Posts tagged ‘hardware’

This is a picture of my keyboard:

Yes, it’s grubby. And yes, this keyboard really is old enough to not have Windows keys. Actually, it’s about twice that old. Twenty years ago I needed a new keyboard, so I bought a cheap one. (Back then, $200 or more was cheap for a keyboard.) I’m not really sure what I’m going to do when it expires because I’ve never used a keyboard since that I liked. They don’t make keyboards like this any more, with discrete key switches and a distinct tactile click when the key goes down. (Well, they do, but they’re big heavy IBM keyboards that are so noisy they can be heard three blocks away.)

And yes, that key between the Ctrl and Alt keys is labelled “Any”.

The true irony of this is that this key doesn’t actually do anything. No key-code is generated when you press it, so pressing the “Any” key in response to “Press any key to continue” will result in a distinct lack of continuation.
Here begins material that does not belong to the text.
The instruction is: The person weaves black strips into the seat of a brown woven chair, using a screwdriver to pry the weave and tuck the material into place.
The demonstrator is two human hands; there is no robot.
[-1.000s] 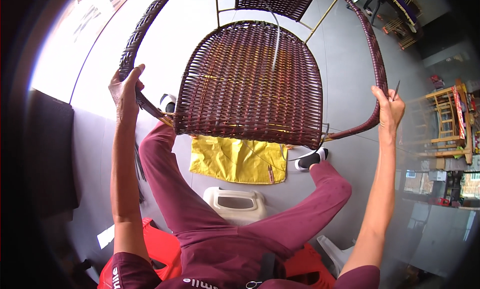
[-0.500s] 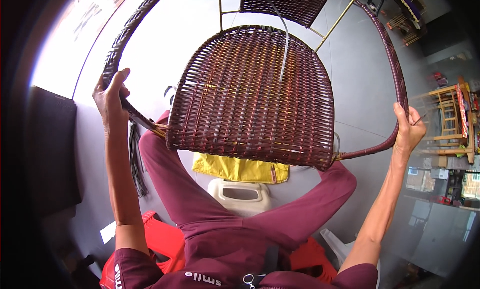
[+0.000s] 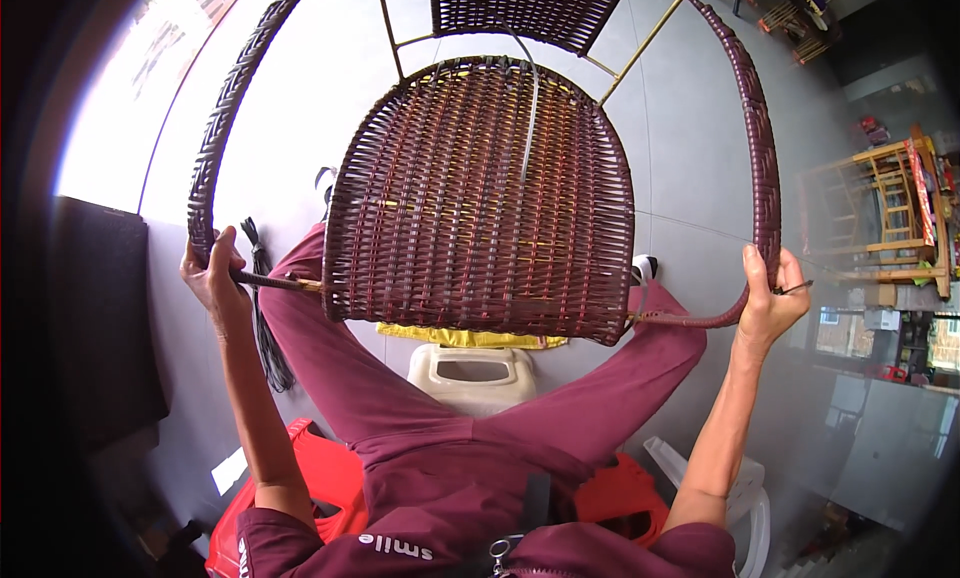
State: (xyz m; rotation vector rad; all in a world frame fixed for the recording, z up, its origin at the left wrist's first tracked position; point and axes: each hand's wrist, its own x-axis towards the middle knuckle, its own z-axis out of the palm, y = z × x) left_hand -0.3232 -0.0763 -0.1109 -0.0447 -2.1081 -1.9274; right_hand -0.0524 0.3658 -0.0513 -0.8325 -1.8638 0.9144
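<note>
Holding up a woven wicker chair [image 3: 480,198] filling frame centre – left hand [image 3: 212,278] gripping the wrapped armrest hoop at middle left, right hand [image 3: 768,303] clamping the hoop at middle right, a thin dark tool [image 3: 798,288] sticking out between its fingers. Yellow cloth [image 3: 470,336] and cream plastic container [image 3: 472,373] lying on the floor below centre.

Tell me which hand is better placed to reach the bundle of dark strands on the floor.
Left. The left hand grips the woven chair armrest right beside the dark strand bundle; the right hand holds the opposite armrest, across the seat.
</note>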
We all have our favourite tech support stories, the “my cup holder is broken” cases, the “it works better if you plug it in” cases. So I wonder how many of us have actually had someone ask where the Any key was?

Once I got called out to look at a printer that apparently wasn’t working. The data plug was upside down. It was a D-shell plug, and they only go in one way, but there it was.

I turned it over and it worked fine.

I know you don’t believe me. I wouldn’t believe me. But it did happen – the male plug was a wee bit bigger than it should have been, and only had a few pins installed which in turn were a bit loose, and the combination of these faults meant it actually went together and seated tightly.

Many, many moons ago, back in the days of serial terminals and multiplexors, the boss came by, saying, “I just had a call from the Auckland office. They say all their terminals are down.” I muttered something unprintable, and wandered into the comms room.

Looking at the multiplexor, I noted the “RA” light flashing. Remote Alarm, meaning the mux couldn’t see the mux at the other end. Probably a comms fault, hardly the first time. Moving up the rack, the NTU on the data circuit to Auckland indicated that it couldn’t see its partner at the other end.

That could just about explain it.

So I ambled off in the direction of the technicians’ office. Back then the telco stuff was handled by the people who looked after the phones, and that meant the techs. So I told Evans, the head tech of my findings, and he picked up the phone to put through a fault call.

Later that day, I ran into Evans in the corridor. “What’s up with that Auckland circuit?” I asked.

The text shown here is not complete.